Interferon responsiveness of natural killer cells in type I human diabetes.

Abnormally low circulating numbers and function of NK cells are associated with new onset type I diabetes. Since alpha interferon is a stimulator of NK function, enriched T and non-T lymphocytes were incubated with 0, 100 and 1,000 units/ml of recombinant alpha interferon (rIFN alpha) and natural killing against K562 and pancreatic islet cell targets was measured. The killing of K562 (1:20 target:effector ratio) cells by non-T cells incubated with 0, 100 and 1,000 units/ml of rIFN alpha in patients was decreased to 27% (p less than 0.014 vs control), 34% (p less than 0.001) and 39% (p less than 0.003) when compared to killing by normal control non-T cells (48%, 74% and 58% respectively). T cell mediated killing of K562 cells in patients was decreased to 3.9% (p less than 0.03), 5.3% and 6.6% (p less than 0.003) when compared to that of controls (8.7%, 10-8% and 22.6% respectively).
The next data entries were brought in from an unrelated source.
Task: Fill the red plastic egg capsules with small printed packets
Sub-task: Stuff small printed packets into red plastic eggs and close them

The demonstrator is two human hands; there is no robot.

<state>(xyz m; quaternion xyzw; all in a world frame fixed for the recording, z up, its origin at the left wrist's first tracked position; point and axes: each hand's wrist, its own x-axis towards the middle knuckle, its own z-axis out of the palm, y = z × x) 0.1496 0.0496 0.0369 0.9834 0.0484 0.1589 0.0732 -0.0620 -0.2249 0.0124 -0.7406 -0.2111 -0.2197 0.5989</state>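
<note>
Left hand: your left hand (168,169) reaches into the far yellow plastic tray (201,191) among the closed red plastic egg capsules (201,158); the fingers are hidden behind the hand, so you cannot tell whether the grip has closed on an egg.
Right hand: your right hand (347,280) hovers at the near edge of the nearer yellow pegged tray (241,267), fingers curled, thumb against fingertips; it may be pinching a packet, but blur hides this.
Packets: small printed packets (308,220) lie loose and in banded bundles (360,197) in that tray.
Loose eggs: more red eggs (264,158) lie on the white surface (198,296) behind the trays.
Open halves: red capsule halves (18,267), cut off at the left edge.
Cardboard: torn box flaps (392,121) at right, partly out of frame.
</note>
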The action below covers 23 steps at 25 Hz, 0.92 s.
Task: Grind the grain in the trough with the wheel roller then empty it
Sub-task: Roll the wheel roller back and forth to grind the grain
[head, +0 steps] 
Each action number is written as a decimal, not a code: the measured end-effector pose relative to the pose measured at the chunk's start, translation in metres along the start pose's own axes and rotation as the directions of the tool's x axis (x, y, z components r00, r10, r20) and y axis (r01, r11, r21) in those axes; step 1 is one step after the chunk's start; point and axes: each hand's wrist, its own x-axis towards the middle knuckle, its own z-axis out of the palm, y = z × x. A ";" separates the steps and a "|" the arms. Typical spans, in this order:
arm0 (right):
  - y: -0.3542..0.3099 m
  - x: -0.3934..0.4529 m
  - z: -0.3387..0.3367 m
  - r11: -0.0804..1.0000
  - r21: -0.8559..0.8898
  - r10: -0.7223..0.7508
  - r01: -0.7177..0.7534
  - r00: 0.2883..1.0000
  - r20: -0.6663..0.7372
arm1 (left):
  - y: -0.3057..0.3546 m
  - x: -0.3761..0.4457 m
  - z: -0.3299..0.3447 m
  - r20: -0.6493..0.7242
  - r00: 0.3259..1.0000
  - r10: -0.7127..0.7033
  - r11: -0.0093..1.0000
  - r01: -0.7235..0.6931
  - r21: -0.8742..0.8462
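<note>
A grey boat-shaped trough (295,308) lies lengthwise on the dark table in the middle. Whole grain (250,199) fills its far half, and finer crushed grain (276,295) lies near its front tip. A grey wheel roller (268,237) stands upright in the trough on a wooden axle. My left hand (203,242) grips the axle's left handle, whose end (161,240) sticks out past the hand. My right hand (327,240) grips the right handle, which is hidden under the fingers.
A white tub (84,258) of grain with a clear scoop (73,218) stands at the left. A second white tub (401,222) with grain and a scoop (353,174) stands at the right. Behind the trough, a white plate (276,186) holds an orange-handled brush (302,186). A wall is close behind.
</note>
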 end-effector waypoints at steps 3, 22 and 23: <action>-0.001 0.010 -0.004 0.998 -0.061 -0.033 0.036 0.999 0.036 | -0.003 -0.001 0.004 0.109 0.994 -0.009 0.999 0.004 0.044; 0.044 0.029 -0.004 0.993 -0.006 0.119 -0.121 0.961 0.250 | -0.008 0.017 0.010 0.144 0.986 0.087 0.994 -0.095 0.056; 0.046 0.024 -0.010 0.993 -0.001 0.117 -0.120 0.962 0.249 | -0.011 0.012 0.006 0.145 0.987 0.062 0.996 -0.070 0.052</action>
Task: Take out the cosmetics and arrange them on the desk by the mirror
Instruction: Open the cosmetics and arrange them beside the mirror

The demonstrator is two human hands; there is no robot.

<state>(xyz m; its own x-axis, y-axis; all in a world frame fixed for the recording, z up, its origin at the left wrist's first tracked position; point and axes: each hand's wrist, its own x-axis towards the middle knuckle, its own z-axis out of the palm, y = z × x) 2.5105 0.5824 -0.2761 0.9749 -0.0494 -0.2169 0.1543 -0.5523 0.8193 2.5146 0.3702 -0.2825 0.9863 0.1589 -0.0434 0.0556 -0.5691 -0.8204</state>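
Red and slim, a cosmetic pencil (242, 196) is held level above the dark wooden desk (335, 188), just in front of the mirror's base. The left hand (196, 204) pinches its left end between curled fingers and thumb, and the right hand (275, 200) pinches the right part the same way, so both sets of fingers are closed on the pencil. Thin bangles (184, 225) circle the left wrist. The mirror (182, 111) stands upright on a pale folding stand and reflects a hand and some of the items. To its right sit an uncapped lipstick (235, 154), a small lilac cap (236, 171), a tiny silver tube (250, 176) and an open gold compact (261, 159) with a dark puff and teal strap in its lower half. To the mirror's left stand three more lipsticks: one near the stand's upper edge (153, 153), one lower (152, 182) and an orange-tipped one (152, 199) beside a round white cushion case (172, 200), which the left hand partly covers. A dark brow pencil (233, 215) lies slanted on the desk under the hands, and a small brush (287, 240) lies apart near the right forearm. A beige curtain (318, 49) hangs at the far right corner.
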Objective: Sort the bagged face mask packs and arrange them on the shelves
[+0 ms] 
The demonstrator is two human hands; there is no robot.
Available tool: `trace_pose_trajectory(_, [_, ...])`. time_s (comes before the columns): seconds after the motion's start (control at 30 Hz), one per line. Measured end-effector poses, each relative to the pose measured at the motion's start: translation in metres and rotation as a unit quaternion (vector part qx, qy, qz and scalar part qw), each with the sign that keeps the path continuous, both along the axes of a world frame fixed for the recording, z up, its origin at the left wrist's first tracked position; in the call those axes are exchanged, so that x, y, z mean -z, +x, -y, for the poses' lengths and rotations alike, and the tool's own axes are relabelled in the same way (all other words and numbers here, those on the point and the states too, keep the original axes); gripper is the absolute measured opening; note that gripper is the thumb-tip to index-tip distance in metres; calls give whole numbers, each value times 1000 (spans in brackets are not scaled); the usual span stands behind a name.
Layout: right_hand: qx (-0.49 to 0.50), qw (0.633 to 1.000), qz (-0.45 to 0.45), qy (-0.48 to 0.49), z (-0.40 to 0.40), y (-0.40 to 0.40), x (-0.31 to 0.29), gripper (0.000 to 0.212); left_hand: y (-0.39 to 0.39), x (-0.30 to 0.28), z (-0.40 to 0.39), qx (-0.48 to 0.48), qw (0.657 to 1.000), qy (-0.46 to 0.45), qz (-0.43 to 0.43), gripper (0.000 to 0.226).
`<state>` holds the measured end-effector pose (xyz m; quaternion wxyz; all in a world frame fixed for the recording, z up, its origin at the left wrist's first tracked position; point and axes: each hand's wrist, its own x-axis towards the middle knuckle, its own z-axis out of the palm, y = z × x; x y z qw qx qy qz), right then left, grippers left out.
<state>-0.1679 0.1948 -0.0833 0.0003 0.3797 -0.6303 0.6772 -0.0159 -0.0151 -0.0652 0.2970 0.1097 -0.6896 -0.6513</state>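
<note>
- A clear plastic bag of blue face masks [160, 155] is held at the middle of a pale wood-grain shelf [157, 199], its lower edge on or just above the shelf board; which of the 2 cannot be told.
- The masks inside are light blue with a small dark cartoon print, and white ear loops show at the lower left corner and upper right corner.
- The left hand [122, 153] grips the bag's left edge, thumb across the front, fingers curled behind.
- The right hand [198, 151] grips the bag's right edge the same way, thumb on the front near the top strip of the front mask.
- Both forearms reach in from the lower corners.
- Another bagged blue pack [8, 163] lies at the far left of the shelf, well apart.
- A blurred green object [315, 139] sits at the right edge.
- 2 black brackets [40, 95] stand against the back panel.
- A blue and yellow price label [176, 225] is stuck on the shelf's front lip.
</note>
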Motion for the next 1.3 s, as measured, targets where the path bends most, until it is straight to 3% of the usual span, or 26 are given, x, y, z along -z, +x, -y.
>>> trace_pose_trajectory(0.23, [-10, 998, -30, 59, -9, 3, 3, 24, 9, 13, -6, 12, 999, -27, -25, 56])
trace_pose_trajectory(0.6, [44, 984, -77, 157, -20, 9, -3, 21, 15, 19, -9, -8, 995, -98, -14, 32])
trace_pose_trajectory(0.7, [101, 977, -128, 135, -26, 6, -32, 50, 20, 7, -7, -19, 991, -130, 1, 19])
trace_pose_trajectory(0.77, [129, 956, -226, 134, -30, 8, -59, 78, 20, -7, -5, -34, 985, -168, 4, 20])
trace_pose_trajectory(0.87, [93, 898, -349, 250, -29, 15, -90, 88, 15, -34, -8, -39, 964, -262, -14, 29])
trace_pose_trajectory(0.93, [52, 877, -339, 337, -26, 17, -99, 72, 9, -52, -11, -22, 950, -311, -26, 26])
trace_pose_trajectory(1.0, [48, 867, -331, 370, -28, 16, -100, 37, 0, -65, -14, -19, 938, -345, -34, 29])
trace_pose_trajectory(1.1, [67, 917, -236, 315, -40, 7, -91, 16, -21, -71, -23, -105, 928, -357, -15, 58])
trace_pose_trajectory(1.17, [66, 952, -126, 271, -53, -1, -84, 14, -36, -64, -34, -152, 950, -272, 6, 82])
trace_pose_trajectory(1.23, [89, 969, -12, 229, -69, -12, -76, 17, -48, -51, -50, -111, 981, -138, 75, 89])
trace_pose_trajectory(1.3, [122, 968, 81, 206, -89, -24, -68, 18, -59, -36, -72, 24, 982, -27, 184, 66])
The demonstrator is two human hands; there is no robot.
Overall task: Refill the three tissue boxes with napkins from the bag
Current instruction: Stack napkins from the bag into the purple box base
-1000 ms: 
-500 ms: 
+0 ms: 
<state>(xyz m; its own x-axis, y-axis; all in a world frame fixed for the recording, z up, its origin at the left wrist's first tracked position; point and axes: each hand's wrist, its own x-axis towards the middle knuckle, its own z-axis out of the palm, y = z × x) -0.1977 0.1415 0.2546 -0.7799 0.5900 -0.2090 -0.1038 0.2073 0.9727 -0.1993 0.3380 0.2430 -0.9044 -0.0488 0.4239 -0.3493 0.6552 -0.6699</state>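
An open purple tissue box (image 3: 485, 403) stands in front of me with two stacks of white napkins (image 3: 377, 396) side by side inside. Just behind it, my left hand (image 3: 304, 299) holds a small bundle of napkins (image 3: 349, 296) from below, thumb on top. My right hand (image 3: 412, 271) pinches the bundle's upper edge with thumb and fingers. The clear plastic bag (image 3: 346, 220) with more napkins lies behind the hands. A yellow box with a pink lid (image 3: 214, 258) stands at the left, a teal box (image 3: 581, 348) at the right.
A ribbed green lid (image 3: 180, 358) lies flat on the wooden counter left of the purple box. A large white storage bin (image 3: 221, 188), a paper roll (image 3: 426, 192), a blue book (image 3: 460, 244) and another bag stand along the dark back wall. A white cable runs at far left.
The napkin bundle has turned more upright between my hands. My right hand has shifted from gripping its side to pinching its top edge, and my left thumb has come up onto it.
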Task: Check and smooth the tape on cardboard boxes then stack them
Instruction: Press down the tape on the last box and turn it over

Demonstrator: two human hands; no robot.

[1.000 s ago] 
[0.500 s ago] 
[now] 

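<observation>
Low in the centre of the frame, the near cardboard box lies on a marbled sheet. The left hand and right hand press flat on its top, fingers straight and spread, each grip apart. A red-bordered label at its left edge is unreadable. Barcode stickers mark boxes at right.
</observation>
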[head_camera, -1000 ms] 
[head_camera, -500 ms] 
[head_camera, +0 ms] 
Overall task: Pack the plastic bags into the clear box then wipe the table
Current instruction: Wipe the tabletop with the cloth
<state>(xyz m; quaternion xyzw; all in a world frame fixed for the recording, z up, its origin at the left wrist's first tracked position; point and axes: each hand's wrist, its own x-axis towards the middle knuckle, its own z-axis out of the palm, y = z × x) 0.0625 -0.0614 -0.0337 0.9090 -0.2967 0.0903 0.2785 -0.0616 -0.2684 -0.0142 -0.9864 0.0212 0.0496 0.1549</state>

Non-T cell mediated killing of islet cells (1:20 target:effector ratio) following treatment of effector cells with 0, 100 and 1,000 units/ml of rIFN alpha in patients was 19%, 27%, and 26% which was comparable to control subjects killing of 31%, 18% and 37% respectively. Similar data were obtained using T-cells as effectors. These data indicate that in new onset type I diabetes; (a) NK cell functional activity is diminished in both T and non-T lymphocyte subpopulations and (b) NK activity is suboptimally enhanced with rIFN alpha.